Mike Zlotnik: Why would anyone want do a 10 31 rra? Why can’t they sell an asset and then just, just use the money to buy an asset? Yeah. Uh, instead of exchanging it. 

Matt Calhoun: Yeah. As I say, it’s pretty rare. We’ll do a few a year, but if a IRA obtains leverage to purchase a rental property is the easy example. A ubit UDFI tax can apply.

Um, you can actually 10 31 that. So instead of having that tax, you can actually defer the UBIT UDFI tax. On a rental property, so doesn’t always happen. But if your IRA did take out a non-recourse loan to purchase rental properties, a 10 31 could be an example. 98% of our exchanges we do are, are outside of retirement accounts.

Mike Zlotnik: Um, well on, on that front, and I don’t know if you have this data, but I’m just curious. 

Intro: Yeah. 

Mike Zlotnik: Um, so spoken with a lot of self-directed I investors who invested into. Some equity or own, you know, a rental. Mm-hmm. With an IRA without a clue that there is ubit UDFI that applies in theory. Yeah. Right. And then they sell exit and a lot of people don’t do anything.

They don’t file. Right. And I’m just curious, have you seen a lot of people filing? So where. Theoretically it’s due practically, uh, you don’t tell ’em to file, not your business. Right. I’m just curious. But, but if, if it is a, is a filing right. That SCP has to file and you have to make a payment. So are you observing that’s happening?
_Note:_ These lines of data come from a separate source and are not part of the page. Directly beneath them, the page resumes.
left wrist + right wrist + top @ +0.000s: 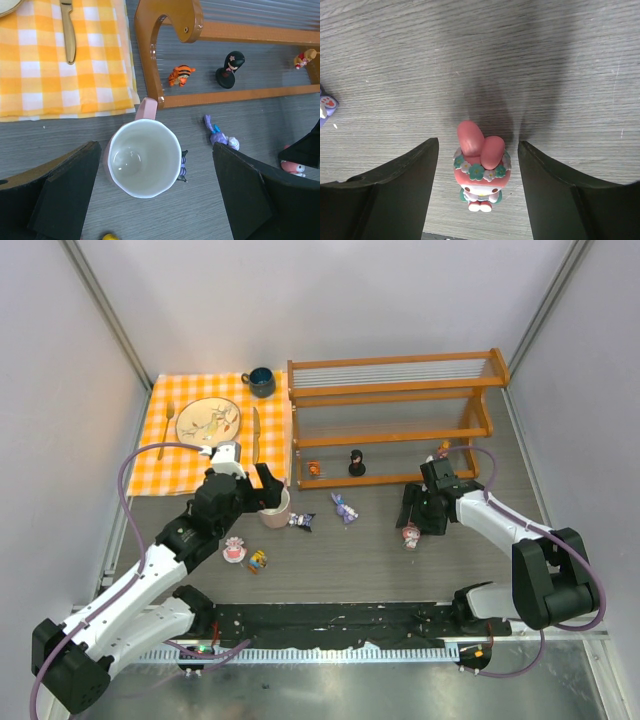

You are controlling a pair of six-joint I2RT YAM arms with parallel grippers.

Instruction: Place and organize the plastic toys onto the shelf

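Note:
The wooden shelf [395,420] stands at the back; its lower tier holds an orange tiger toy [314,469], a black toy [356,463] and a small yellow-red toy [443,449]. On the table lie a purple-blue toy [345,508], a black-purple toy [302,521], a pink-white toy [234,552] and a yellow toy [258,560]. My right gripper [477,145] is open, its jaws on either side of a pink rabbit toy [481,172] standing on the table, not touching it. My left gripper [155,165] is open above the white-and-pink mug [145,157].
An orange checked cloth [190,455] at the back left carries a plate [208,421], a fork [168,420] and a knife [256,430]. A dark blue cup [261,382] stands beside the shelf's left end. Grey walls close both sides.

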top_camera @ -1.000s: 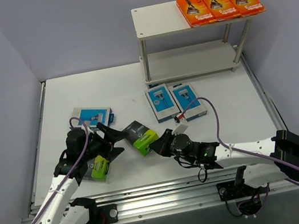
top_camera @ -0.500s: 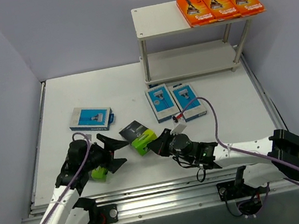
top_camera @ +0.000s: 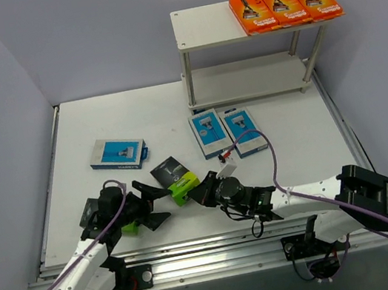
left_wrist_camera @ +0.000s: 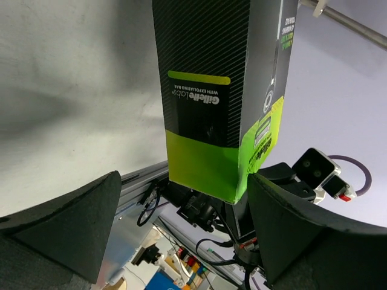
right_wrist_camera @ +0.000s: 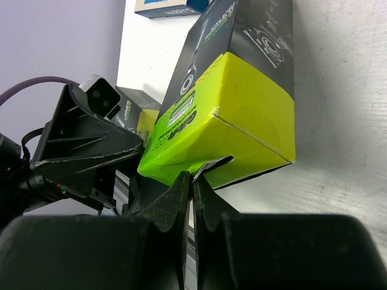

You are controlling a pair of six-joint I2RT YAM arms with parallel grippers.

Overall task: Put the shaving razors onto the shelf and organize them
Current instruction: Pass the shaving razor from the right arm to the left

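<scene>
A white table [top_camera: 158,114] fills the view from above. At its far right stands the two-tier shelf [top_camera: 207,26]. Three orange packs [top_camera: 285,6] lie side by side on the right part of its top board, their long axes running from near to far.

The left gripper [top_camera: 161,203] sits low near the front edge. Its fingers are spread wide, hold nothing, and open toward a black pack [top_camera: 177,178] just ahead of them. The right gripper [top_camera: 200,189] has its fingers pressed together, the tips at a flap on that pack's lime-green end. Whether they pinch the flap cannot be told.

The black pack's long axis runs diagonally, with the lime end toward the near edge and the right gripper and the black end pointing far-left.

Two light blue packs [top_camera: 209,132] lie side by side in front of the shelf, long axes near to far. A third light blue pack [top_camera: 119,154] lies crosswise at the left. A second black pack [top_camera: 128,228] shows only a lime end under the left wrist.
</scene>
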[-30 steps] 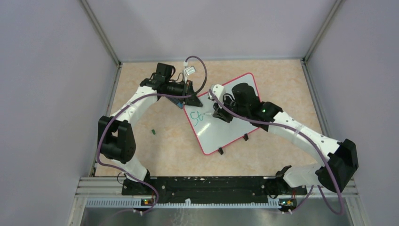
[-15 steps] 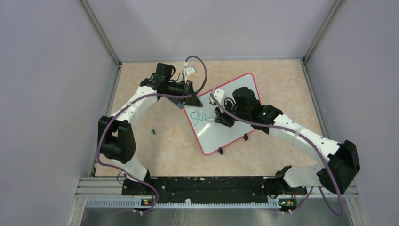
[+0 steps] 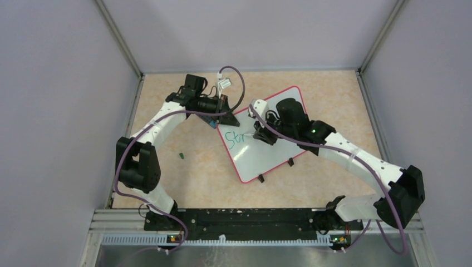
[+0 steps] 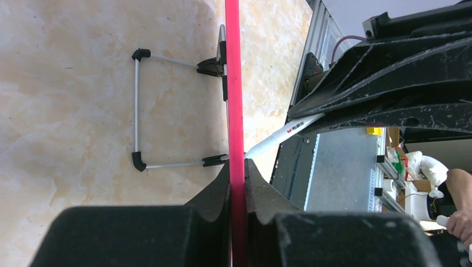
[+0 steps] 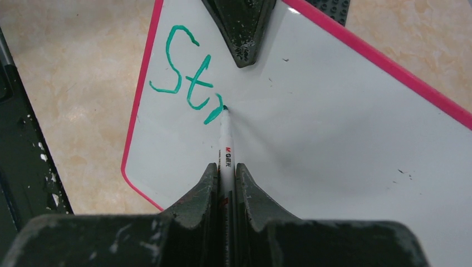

People actually sell a rental property with a mortgage and then they, they wind up actually filing. I’m just curious, just you seeing this in any kind of meaningful volume. 

Matt Calhoun: Yeah, so we’ve put systems in place to kind of check that. If we know there’s a mortgage on the property, we’ll update them. Hey, make sure.

All of our clients who have mortgages on their rental properties, we tell ’em they have to have a, a filing. Um, and we do a service. We’ll create e So you have to have a separate EIN number for the IRA ’cause that has to do a nine 90 t filing. Uh, we can even outsource the nine 90 t filing. So we have systems in place that will remind them that’s due as well as if they want to use our outsourced accounting team to do that.

They can do that. File, the EIN number file, A nine 90 T. Um. The, the complication becomes if, if your custodian just didn’t know it existed and you’re kind of on your own. You, we mentioned the checkbook, that would be an option where the custodian may not even know what’s going on with the rental property.

Um, and then as far as like sponsor led ones, you know, a lot of times we don’t get the K ones or we’re not checking every single K one to see when you ubit would apply anything like that. So that would be subject to the, the investor to check on their own. Um, if we’re let, if we’re known ahead of time, so if a sponsor says, yes, my deal is going to generate some ubit, um, we’ll alert the investors like, Hey, it’s, it’s filing time.

You should check your K one just to see if you need to file the nine. It, so we do our best. Um, at the end it is, you know, the responsibility of the investors to see, um, there’s probably times where, like you said, they’ve, they’ve done it and no one’s caught it or anything else. It really would just be if they get audited, it may be noticed then.

Mike Zlotnik: Yeah, so I actually, uh. Glad to hear that you have systems and processes in place to inform investors that your bid might be applicable and they should consider. Mm-hmm. I, I just seen many custodians don’t even, don’t even do that. Yeah. And then, uh, it’s, you know. And how many area accounts get audited?

Very few. So, uh, you know, if anything changed lately, uh, I’d love to hear that. But most of the times. You just don’t, don’t see custodians being audited unless you know something really huge. It is a big problem with, you know, with a borrower, with the owner, not the borrower, the owner. Mm-hmm. So they go through massive personal audit, and then they start auditing IRA accounts.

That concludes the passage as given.